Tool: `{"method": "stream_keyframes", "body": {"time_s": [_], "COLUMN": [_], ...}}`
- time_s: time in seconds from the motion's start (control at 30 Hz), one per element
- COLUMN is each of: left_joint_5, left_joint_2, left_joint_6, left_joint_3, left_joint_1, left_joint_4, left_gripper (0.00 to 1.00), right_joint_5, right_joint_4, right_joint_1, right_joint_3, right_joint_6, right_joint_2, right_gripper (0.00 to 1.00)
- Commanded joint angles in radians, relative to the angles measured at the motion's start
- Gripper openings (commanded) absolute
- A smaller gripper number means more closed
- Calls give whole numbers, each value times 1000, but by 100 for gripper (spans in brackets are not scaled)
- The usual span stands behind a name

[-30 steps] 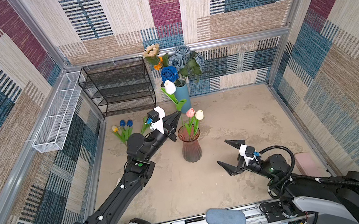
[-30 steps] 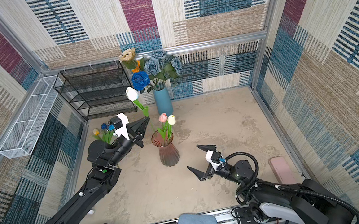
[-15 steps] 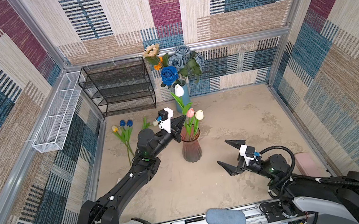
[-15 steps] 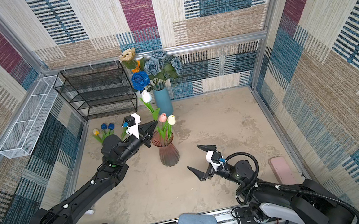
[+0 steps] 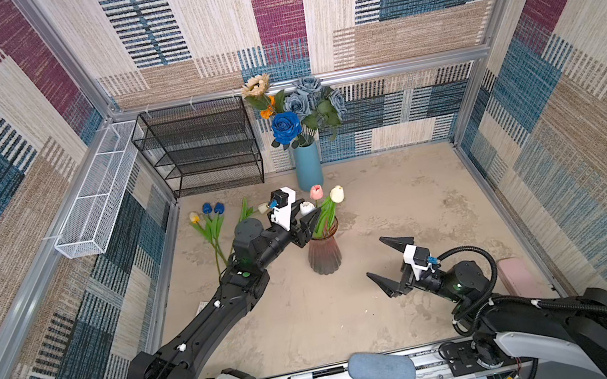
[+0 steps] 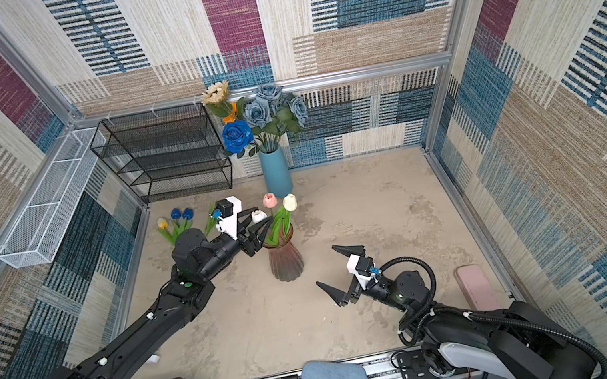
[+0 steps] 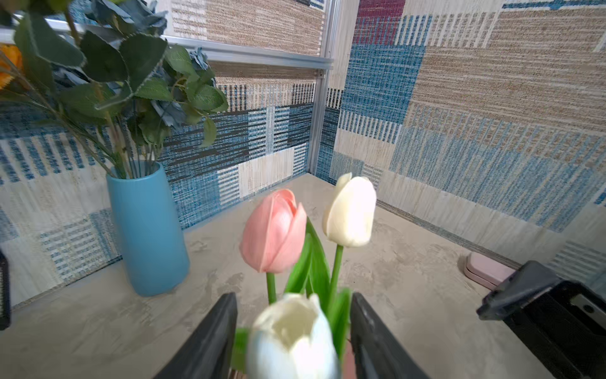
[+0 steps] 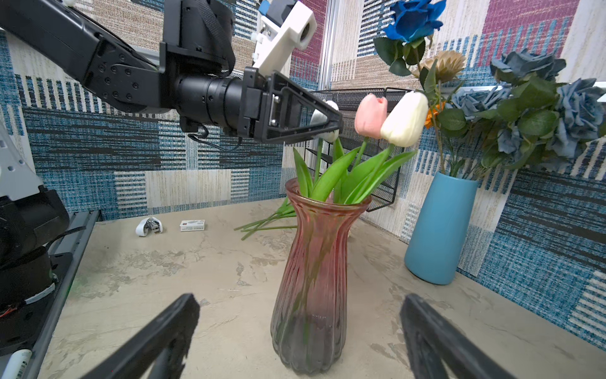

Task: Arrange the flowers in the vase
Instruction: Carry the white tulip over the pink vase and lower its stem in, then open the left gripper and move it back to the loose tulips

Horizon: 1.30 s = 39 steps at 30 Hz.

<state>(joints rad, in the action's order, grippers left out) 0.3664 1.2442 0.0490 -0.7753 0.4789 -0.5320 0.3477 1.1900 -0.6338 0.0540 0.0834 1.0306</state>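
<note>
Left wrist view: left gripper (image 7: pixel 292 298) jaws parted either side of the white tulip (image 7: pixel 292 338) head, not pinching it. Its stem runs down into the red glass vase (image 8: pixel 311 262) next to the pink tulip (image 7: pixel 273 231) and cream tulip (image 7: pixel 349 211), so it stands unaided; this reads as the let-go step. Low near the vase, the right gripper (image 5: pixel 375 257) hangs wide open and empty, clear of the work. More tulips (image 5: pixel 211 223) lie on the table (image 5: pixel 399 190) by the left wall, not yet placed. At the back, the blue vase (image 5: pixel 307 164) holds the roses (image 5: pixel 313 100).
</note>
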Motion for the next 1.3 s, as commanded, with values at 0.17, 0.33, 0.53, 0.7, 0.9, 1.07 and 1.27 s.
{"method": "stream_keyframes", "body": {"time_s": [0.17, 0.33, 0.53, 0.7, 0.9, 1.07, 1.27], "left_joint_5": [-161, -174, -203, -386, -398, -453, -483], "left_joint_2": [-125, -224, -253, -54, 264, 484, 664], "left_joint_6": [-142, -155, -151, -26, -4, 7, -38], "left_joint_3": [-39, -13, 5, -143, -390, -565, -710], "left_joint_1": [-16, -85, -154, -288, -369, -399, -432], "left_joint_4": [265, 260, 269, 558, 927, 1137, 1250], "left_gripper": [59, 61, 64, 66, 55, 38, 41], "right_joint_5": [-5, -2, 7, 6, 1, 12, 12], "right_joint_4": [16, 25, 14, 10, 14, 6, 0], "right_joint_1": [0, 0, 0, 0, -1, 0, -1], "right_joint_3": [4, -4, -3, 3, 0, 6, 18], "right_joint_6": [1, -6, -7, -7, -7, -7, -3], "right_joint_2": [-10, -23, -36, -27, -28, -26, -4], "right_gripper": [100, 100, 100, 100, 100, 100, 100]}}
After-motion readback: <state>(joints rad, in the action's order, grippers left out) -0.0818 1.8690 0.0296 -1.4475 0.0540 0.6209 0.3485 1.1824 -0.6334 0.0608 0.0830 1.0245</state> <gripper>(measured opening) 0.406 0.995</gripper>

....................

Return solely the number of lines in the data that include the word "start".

2